4. Alert deduplication — the same alert may appear in multiple discovery_search results (e.g., a critical alert on a crown jewel). Deduplicate by alert_id before counting.
5. Compliance trend interpretation — get_compliance_trend_over_time returns data points over time. Compare the latest score against the score from N days ago to calculate drift.
6. CDR volume assessment — without historical baselines, use absolute thresholds:
   • < 100 events/day → LOW
   • 100-1000 events/day → NORMAL
   • 1000-10000 events/day → ELEVATED
   • > 10000 events/day → HIGH VOLUME These are rough guidelines — adjust based on environment size.
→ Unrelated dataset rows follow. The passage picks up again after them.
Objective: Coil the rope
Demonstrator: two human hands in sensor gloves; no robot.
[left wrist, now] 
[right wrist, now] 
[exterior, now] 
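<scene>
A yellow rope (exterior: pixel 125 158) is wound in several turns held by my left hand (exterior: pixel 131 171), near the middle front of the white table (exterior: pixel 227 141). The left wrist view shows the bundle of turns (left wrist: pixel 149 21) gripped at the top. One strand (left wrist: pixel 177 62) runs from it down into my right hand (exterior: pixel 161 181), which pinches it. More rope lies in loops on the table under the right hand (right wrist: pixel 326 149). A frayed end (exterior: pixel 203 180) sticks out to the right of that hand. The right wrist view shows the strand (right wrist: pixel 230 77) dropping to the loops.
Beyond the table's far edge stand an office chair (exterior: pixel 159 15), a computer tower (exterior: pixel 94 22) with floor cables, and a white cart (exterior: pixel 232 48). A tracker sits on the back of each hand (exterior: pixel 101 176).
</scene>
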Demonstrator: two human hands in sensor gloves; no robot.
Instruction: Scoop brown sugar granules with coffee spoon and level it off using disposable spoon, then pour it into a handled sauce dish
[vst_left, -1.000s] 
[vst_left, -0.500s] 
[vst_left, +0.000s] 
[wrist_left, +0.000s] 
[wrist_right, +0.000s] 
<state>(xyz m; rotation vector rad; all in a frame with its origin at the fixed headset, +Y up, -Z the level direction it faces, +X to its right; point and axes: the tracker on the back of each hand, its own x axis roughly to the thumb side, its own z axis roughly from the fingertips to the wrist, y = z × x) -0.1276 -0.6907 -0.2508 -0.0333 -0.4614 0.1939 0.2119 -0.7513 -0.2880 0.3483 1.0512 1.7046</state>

7. Keep the dashboard under 25 lines — the whole point is quick scanning. Details go in drill-downs.
8. Top priorities list — always show the single most important thing to do first. This is the briefing's core value.
9. Link to other skills — when showing alerts in drill-downs, suggest /orca-alert-triage <alert-id> for investigation, /orca-impact-analysis <alert-id> for remediation planning, and /orca-config-origin <alert-id> for ownership.